Lemon vinaigrette

Lemon Vinaigrette

This Lemon Vinaigrette is a bright, zesty, and versatile dressing that enhances salads, roasted vegetables, grain bowls, and even grilled proteins. Made with fresh lemon juice, olive oil, Dijon mustard, and a hint of honey, it strikes the perfect balance between tangy, savory, and slightly sweet. Best of all, it comes together in just 5 minutes!

Recipe Details

Prep Time: 5 minutes

Total Time: 5 minutes

Servings: About ½ cup (4-6 servings)

Difficulty: Easy

Dietary Info: Vegan (with maple syrup), gluten-free

Ingredients

¼ cup fresh lemon juice (about 1-2 lemons)

½ cup extra virgin olive oil

1 tsp Dijon mustard

1 tsp honey (or maple syrup for vegan option)

1 small garlic clove, minced or grated

½ tsp salt (adjust to taste)

¼ tsp black pepper

½ tsp lemon zest (optional, for extra citrus flavor)

Instructions

Step 1: Mix the Ingredients (5 minutes)

1. In a small bowl or jar, whisk together lemon juice, Dijon mustard, honey, minced garlic, salt, and black pepper.

2. Slowly drizzle in the olive oil, whisking continuously, until the dressing emulsifies (becomes smooth and well combined).

Alternative Method: Add all ingredients to a jar with a tight-fitting lid and shake vigorously for about 30 seconds.

Step 2: Taste & Adjust

3. Taste and adjust seasoning:

Too tart: Add more honey or a splash of water.

Too thick: Thin with a little water or more lemon juice.

Needs more depth:Add a pinch of salt or extra Dijon mustard.

Step 3: Store & Serve

4. Use immediately or store in an airtight container in the fridge for up to 1 week. Shake or whisk before serving, as separation is natural.

Ways to Use Lemon Vinaigrette

Salads: Drizzle over leafy greens, grain salads, or pasta salads.

Vegetables: Toss with roasted or steamed veggies like asparagus, Brussels sprouts, or zucchini.

Grain Bowls: Mix into quinoa, rice, or farro bowls for extra flavor.

Proteins: Use as a marinade for chicken, fish, shrimp, or tofu.

Bread Dipping: Serve with crusty bread for a simple appetizer.

Cooking Notes & Tips

Best Oil to Use: Extra virgin olive oil provides the best flavor, but avocado oil works too.

Make It Creamy: Blend in 1-2 tbsp of Greek yogurt or mayonnaise for a creamier texture.

Extra Flavor: Add fresh herbs like chopped basil, parsley, or thyme.

Garlic Intensity: For a milder garlic flavor, let the dressing sit for 10-15 minutes before using.

Common Questions & Answers

Q: Can I use bottled lemon juice?

A:Fresh lemon juice is best for flavor, but bottled can work in a pinch.

Q: How long does lemon vinaigrette last?

A:It stays fresh in the refrigerator for up to 1 week. Shake well before using.

Q: Can I double the recipe?

A:Yes!

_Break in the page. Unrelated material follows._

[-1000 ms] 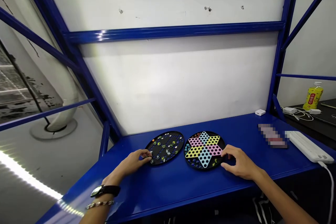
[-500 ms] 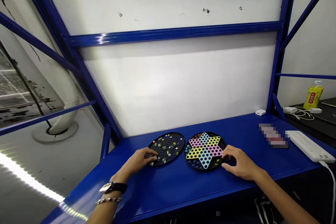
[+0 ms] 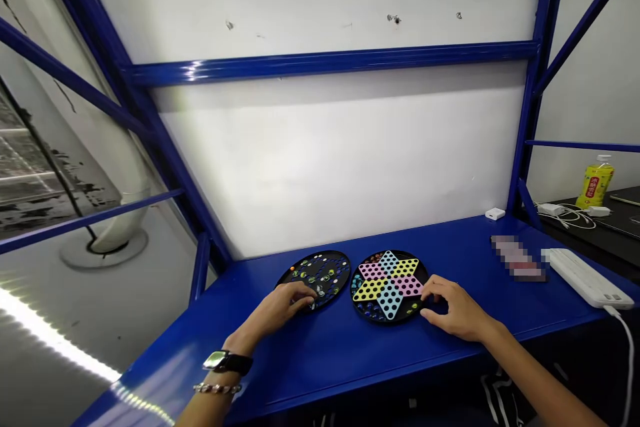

Just maintain the 1:2 ratio of lemon juice to olive oil.

Q: Why does my vinaigrette separate?

A:Separation is natural—just shake or whisk before serving.

Nutritional Information

Calories: 120

Protein: 0g

Carbohydrates: 2g

Fat: 14g

Fiber: 0g

Sugar: 1g

Sodium: 100mg

This Lemon Vinaigrette is an easy, go-to dressing that adds fresh, citrusy brightness to any dish. Enjoy!